2) SHOULDER THE BURDEN:
Repeated practice of the press up will develop the scapular and rotator-cuff muscles, to help stabilise your shoulders. If you choose to pursue the bench press instead of press ups, that’s ok but you aren’t forced to use those muscles anywhere near as much, thus the compounding benefits of the exercise are lost!
3) LEG UP:
Maintaining what is effectively an active, very dynamic plank engages all sorts of unexpected muscles. A proper session of press ups, executed on tiptoes and with straight and engaged legs, requires the engagement and constant activation of the quads. It’s not one you feel immediately but after a while, it’s one of the more prominent lactic burns that suddenly takes over!
4) ARM FULL:
With the pivot point being your elbow joint, something’s got to get that body back up to the starting ‘high plank’ position… Cue the upper arm, or more specifically, the triceps brachii and the brachialis, which work antagonistically like a little team to control your trunk’s horizontal pitch. Both anterior and posterior deltoids do their fair share of the stabilisation at either end of the motion, and even the forearm gets in on the action at the nadir of the press up (this is especially the case in the narrow-grip variant). Warning: slender arms are an unavoidable consequence.
5) THE TREASURE ‘CHEST’:
This is the main attraction. Many women I know often think it’s not for them, that it’s purely a ‘guy’ exercise: I couldn’t disagree more. We ALL need a strongly conditioned chest to help lift or push anything heavier than a sack of sweet potatoes. It’s also one of those ‘just in case’ muscle groups that you might need to spring into action, with serious power, at a critical moment; just letting the sternal and clavicular (the two constituents of your ‘pecs’) shrivel up is simply no way to go. The humble press up can rehabilitate those neglected little fellows, and develop a strong muscular ‘armor mesh’ across the breadth of the chest, from hitting the outer-pec at the base of the motion, to the inner pec at the top.
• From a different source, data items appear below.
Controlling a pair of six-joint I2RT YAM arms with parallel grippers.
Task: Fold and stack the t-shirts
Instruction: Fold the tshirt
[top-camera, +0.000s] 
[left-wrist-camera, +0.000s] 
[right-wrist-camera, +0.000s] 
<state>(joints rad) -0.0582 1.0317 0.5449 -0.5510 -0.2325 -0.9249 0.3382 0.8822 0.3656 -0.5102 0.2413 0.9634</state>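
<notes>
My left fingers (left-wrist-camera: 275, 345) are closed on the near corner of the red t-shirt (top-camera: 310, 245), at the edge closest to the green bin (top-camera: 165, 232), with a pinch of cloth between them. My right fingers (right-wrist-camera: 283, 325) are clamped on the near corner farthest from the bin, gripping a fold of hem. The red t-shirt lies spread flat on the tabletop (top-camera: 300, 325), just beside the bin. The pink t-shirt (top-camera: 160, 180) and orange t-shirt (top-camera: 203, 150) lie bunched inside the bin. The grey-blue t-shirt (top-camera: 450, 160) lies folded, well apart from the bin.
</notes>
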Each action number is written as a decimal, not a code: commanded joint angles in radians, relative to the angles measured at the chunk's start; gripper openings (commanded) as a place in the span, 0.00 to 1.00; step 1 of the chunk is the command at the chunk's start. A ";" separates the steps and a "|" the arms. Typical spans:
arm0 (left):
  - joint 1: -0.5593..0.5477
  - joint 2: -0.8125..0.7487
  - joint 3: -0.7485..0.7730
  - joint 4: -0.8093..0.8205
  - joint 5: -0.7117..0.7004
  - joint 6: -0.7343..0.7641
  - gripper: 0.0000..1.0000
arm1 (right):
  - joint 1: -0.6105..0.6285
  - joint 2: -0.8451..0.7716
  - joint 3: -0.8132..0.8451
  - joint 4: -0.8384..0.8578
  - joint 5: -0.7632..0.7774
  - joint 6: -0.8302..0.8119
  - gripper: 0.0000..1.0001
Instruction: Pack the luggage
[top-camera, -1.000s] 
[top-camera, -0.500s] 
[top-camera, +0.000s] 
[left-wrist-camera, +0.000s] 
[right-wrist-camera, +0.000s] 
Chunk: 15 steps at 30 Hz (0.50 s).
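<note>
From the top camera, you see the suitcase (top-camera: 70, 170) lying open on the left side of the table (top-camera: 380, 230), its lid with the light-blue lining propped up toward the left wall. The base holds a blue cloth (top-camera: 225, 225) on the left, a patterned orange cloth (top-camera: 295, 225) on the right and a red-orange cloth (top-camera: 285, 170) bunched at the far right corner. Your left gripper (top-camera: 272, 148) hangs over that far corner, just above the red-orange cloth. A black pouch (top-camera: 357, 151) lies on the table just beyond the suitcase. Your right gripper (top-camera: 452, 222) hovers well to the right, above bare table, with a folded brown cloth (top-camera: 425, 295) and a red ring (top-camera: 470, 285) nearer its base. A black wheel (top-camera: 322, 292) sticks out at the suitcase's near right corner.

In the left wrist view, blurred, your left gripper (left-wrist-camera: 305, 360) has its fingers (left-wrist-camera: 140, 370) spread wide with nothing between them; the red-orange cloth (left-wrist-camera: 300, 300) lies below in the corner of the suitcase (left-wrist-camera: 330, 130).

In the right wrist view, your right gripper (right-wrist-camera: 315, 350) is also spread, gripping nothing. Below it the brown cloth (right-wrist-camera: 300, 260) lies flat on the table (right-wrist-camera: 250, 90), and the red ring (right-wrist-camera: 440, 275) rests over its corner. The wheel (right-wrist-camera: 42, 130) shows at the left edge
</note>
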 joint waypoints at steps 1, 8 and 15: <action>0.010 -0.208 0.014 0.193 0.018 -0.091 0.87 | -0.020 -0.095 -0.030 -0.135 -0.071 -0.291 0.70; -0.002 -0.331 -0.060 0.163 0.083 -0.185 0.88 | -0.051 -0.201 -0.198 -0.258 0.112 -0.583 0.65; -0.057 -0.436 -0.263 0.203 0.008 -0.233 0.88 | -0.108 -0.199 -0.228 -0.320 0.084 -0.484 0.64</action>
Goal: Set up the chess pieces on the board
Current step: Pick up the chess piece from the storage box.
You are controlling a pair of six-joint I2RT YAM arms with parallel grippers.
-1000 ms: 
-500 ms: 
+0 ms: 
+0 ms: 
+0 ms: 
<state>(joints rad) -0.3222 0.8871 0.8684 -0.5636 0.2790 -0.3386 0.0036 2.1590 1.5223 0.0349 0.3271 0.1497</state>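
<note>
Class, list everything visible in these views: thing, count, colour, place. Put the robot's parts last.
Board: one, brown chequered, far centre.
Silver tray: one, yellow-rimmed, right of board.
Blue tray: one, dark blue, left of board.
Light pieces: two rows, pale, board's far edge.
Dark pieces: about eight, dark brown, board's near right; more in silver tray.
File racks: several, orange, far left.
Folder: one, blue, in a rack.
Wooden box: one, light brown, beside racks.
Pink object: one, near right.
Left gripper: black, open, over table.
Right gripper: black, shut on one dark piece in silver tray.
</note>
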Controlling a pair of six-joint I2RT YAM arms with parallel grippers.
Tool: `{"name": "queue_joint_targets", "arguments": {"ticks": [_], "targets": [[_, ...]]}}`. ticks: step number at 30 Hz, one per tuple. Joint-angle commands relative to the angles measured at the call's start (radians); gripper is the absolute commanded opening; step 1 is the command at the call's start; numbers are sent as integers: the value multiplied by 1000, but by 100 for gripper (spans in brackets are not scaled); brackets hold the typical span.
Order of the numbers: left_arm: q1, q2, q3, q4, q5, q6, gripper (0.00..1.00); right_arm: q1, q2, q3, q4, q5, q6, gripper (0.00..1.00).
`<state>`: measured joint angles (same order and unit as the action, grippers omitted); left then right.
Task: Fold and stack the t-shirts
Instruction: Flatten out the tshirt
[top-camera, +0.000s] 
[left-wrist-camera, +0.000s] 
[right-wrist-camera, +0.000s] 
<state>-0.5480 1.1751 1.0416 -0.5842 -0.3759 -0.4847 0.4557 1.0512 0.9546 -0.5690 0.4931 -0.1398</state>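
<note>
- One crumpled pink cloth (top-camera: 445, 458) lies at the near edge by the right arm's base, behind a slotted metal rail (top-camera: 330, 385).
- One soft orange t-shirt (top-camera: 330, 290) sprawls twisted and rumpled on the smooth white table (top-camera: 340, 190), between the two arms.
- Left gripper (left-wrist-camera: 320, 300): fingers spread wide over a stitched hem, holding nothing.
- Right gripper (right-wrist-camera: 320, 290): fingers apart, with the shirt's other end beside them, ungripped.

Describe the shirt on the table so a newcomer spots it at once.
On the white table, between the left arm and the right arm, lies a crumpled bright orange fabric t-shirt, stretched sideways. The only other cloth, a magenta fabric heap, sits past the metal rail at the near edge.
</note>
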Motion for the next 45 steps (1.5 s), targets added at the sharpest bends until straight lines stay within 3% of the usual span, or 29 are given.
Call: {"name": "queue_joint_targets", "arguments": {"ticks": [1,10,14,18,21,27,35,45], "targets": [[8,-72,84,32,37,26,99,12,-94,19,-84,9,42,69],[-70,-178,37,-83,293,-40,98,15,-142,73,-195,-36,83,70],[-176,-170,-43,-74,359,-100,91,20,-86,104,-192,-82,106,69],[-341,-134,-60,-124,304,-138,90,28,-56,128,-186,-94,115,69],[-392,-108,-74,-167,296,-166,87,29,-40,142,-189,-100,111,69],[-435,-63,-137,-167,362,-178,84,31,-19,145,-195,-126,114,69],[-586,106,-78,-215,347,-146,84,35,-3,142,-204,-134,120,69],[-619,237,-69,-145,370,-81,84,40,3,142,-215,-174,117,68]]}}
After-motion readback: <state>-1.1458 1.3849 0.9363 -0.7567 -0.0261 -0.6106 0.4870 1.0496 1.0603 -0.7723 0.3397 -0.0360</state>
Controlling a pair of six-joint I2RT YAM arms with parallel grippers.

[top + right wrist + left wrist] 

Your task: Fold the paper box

If your technique is sound, you’ll be crafting not only the superficial muscles up top, but also honing a stronger core, working on that illustrious 6-pack, stabilising your joints, defining your legs, toning your arms… AND since so many large muscles are employed, you’ll be likely to release a decent bunch of endorphins in conjunction with the session!
HOW TO EXECUTE THE CLASSIC PRESS UP IN 4 STEPS:
1. Lie on the floor face down and place your hands about a shoulder-width apart while pressing your torso up at arms length, on tiptoes. In other words, adopt the high plank position you see in this previous post.
2. Next, lower yourself downward until your chest almost touches the floor; inhale as you descend.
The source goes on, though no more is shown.